▶ **Action item**: Reproduce the entries shown below only from the line with "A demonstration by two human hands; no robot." down to the line with "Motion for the", keeping both end lines and copying each one exactly.

'''

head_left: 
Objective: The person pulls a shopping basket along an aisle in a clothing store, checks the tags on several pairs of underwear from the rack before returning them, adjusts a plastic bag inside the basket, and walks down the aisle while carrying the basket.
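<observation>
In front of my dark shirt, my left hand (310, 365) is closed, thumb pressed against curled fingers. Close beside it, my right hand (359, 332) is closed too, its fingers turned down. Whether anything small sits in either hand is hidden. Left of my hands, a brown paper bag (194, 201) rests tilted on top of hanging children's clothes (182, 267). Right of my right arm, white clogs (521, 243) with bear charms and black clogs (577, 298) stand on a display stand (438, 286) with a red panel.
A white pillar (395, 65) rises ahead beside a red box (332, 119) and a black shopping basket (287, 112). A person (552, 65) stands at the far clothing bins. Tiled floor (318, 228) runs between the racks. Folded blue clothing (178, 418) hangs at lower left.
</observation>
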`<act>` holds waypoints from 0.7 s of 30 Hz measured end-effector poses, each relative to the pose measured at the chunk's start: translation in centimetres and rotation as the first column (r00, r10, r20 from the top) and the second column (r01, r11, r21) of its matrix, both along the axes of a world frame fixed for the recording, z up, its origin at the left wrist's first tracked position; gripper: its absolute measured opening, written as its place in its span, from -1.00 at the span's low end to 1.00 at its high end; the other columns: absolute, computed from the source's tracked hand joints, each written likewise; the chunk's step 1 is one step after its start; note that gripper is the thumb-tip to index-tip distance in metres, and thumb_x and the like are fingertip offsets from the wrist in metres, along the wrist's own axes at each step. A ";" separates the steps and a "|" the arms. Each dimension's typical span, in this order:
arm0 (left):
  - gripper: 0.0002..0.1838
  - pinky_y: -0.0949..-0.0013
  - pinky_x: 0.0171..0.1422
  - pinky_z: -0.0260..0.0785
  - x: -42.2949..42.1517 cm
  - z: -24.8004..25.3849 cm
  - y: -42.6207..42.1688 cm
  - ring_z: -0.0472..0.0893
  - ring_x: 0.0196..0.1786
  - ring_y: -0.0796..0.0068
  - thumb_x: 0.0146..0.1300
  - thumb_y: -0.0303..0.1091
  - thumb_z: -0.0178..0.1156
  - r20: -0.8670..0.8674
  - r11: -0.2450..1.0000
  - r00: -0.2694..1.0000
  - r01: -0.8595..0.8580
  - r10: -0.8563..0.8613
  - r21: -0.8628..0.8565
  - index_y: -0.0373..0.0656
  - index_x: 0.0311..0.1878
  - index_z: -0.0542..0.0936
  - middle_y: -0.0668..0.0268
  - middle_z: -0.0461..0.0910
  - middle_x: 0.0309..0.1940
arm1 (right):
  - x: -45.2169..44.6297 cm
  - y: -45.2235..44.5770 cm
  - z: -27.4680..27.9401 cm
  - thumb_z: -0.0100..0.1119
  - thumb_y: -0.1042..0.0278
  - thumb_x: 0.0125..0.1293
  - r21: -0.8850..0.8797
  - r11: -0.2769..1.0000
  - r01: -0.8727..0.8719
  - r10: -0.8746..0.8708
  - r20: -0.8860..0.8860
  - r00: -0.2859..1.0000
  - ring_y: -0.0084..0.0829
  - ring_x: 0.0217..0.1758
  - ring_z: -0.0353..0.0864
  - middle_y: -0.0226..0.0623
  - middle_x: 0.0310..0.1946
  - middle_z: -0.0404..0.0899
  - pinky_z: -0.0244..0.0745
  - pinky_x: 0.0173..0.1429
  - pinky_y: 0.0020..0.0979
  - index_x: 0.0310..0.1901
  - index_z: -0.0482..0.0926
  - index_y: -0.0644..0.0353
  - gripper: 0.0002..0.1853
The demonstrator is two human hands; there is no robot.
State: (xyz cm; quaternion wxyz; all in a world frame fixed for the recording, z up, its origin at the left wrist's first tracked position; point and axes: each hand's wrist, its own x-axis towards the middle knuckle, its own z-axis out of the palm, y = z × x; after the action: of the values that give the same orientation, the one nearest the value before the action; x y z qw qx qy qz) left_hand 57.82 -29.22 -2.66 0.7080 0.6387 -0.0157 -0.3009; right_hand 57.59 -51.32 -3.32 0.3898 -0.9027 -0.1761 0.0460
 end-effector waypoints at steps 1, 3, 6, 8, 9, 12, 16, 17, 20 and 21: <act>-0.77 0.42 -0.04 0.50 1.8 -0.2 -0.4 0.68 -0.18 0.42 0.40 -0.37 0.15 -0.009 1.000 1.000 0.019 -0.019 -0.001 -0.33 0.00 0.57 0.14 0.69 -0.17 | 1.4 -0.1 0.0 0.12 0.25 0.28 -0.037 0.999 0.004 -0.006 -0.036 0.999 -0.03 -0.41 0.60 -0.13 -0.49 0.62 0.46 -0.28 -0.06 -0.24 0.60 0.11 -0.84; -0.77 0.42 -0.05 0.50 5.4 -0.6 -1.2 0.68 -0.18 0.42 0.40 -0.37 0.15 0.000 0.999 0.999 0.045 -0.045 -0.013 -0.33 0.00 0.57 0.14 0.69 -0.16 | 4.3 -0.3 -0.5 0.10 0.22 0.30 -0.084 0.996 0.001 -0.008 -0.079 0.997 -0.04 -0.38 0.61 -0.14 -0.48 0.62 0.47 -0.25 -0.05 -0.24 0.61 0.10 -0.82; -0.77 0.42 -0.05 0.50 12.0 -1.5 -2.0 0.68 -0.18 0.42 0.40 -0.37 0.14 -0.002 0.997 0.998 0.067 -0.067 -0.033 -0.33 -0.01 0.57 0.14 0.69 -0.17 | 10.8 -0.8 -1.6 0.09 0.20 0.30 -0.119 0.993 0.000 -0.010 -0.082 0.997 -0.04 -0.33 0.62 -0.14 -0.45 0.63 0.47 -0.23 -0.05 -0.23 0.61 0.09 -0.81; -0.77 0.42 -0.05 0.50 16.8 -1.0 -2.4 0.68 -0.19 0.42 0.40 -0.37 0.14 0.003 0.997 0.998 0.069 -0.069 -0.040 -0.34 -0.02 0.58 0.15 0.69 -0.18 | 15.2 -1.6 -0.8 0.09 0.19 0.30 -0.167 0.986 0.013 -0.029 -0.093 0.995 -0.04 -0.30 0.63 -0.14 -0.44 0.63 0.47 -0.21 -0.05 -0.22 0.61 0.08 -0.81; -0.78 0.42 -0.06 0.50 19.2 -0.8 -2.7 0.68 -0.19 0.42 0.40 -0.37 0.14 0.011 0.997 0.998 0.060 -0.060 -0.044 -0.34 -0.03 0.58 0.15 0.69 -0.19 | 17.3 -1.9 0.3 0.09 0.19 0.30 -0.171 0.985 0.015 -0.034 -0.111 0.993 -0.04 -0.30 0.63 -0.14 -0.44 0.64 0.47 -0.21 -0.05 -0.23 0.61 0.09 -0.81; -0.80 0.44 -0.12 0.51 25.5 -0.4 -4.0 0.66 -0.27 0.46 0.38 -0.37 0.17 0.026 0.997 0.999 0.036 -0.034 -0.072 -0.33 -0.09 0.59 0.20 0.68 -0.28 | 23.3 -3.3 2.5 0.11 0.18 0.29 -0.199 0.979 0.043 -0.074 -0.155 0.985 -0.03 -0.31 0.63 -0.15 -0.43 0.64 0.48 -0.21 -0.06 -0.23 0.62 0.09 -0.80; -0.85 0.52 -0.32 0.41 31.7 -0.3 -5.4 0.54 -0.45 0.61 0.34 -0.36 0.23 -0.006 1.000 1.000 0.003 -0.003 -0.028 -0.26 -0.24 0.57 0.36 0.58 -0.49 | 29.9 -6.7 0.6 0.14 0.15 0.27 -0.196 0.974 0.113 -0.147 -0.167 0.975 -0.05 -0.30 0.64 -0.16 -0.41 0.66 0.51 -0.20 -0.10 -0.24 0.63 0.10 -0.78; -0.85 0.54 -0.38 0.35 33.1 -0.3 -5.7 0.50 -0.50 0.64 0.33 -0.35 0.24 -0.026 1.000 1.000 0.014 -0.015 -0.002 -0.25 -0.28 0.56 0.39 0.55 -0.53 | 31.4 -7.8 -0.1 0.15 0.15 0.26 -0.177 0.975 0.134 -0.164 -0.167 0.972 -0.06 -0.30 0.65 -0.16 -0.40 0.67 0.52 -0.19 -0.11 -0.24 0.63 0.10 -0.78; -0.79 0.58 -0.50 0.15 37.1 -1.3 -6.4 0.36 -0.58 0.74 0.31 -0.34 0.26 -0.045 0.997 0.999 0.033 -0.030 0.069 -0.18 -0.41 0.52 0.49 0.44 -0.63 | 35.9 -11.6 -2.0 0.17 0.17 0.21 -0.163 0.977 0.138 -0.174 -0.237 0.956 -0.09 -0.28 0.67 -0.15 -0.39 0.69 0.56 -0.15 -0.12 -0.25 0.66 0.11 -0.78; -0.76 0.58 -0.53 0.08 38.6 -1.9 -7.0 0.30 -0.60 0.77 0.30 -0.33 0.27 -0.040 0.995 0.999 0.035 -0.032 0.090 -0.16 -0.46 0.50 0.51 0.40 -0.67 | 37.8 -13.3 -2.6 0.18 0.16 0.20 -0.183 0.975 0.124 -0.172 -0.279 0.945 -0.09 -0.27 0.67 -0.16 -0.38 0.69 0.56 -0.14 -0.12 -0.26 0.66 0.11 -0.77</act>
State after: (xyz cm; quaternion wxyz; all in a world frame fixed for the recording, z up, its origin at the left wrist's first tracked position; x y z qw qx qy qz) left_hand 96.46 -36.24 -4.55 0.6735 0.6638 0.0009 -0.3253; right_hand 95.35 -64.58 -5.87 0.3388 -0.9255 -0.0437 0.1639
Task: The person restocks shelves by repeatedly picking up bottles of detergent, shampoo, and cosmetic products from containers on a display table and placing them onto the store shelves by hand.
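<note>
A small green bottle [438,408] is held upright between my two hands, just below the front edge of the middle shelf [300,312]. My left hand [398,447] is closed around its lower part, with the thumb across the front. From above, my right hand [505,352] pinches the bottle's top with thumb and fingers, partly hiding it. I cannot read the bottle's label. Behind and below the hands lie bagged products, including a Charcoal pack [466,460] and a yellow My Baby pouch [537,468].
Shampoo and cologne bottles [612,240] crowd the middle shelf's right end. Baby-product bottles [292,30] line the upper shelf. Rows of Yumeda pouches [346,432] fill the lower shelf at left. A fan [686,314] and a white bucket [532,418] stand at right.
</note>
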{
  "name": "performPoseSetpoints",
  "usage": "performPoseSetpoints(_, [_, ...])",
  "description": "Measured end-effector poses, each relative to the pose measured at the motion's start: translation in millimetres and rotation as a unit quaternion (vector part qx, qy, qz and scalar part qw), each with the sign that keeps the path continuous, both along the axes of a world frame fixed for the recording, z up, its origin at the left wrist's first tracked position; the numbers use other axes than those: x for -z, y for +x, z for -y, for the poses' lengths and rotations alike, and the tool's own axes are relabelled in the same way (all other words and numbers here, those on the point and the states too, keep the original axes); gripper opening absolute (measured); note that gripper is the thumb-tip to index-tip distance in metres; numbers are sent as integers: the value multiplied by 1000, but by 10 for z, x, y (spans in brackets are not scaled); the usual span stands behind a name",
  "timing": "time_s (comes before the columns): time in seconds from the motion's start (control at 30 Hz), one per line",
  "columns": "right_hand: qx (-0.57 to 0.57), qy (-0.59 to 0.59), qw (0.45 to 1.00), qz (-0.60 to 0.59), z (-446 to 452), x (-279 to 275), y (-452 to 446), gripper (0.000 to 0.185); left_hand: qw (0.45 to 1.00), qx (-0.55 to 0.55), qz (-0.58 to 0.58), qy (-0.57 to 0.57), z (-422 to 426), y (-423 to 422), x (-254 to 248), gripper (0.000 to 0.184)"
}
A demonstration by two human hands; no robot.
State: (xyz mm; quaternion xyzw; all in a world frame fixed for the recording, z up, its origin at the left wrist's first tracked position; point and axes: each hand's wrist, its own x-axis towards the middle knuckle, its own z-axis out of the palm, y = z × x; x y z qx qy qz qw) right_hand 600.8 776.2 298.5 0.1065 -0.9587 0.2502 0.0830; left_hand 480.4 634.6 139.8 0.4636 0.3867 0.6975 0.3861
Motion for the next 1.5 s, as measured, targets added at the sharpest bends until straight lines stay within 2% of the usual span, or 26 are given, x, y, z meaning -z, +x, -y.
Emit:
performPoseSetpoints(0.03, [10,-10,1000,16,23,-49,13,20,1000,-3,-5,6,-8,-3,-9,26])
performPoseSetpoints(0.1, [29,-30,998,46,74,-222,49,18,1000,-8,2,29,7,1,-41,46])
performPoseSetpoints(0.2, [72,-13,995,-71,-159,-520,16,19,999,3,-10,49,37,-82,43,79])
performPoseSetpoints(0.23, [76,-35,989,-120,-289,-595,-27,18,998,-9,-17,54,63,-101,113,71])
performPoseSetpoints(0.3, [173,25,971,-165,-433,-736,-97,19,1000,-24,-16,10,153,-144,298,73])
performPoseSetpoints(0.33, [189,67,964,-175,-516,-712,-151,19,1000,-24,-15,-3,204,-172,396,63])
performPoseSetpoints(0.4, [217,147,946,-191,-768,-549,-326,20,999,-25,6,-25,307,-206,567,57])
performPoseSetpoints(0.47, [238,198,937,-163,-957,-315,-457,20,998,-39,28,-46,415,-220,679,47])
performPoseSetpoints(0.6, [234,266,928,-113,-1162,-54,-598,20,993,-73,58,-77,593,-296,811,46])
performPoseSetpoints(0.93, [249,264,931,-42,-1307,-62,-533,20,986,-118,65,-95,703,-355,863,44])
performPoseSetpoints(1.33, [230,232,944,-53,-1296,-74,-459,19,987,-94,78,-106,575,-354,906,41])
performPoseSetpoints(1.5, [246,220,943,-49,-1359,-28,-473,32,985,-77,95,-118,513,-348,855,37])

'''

▶ **Response box**:
A demonstration by two human hands; no robot.
State: (xyz mm; quaternion xyzw; all in a world frame fixed for the recording, z up, its origin at the left wrist's first tracked position; point and axes: each hand's wrist, its own x-axis towards the middle knuckle, its own z-axis out of the palm, y = z × x; x y z qx qy qz qw) right_hand 600.8 776.2 298.5 0.1065 -0.9587 0.2502 0.0830; left_hand 480.4 634.6 139.8 0.4636 0.3867 0.6975 0.3861
Motion for the next 1.5 s, as measured, targets added at the sharpest bends until straight lines stay within 2% of the usual span, or 26 are given, x, y, z meaning -z, +x, -y.

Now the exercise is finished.